## [Brief]
The stretch wanted below opens at the line containing "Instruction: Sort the" and closes at the line containing "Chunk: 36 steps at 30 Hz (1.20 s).". Please return it exactly, with no other lines.

[Source data]

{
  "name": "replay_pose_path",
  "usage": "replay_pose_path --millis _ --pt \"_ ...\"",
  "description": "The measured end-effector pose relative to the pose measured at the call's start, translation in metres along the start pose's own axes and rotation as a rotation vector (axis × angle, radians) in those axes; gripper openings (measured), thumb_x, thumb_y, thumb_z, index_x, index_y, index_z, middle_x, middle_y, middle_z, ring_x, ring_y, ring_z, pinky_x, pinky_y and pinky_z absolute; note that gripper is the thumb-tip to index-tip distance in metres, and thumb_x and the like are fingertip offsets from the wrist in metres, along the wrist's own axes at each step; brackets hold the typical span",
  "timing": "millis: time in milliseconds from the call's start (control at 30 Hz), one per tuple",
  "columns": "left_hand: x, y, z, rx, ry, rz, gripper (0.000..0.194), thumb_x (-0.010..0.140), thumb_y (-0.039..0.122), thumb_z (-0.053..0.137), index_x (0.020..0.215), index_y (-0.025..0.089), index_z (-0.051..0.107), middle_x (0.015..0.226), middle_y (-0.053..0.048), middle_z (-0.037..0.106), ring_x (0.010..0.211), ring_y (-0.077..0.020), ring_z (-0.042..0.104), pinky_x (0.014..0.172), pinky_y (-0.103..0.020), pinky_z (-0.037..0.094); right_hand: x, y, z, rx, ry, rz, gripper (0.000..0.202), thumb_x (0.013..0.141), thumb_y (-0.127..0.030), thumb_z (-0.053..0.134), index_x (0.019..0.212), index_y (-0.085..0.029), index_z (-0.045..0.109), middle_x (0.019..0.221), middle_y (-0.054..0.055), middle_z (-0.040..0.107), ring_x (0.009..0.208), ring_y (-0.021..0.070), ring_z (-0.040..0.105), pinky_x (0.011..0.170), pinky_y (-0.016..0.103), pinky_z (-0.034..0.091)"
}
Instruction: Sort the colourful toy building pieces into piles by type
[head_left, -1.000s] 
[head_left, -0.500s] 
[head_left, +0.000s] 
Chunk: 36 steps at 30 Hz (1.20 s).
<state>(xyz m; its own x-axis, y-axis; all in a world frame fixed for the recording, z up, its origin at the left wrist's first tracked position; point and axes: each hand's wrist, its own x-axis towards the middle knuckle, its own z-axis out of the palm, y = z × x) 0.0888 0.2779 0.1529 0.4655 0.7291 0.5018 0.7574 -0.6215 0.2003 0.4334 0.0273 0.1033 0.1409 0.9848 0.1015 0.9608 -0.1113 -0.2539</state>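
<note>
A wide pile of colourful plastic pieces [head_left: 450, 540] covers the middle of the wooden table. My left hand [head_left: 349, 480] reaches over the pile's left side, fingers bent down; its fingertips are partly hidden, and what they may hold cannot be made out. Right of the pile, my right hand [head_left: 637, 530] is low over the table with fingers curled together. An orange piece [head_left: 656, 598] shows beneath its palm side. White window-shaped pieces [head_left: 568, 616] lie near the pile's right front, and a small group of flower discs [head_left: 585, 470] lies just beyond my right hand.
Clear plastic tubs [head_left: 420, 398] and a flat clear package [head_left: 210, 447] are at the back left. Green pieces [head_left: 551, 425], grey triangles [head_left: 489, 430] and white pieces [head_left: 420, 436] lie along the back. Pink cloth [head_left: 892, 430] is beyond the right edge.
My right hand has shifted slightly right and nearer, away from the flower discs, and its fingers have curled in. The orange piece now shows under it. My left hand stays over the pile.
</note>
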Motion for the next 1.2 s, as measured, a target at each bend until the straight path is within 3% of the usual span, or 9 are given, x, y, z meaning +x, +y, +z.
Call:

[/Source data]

## [Task result]
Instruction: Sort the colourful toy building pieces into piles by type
[head_left, -1.000s] 
[head_left, -0.500s] 
[head_left, +0.000s] 
Chunk: 36 steps at 30 Hz (1.20 s).

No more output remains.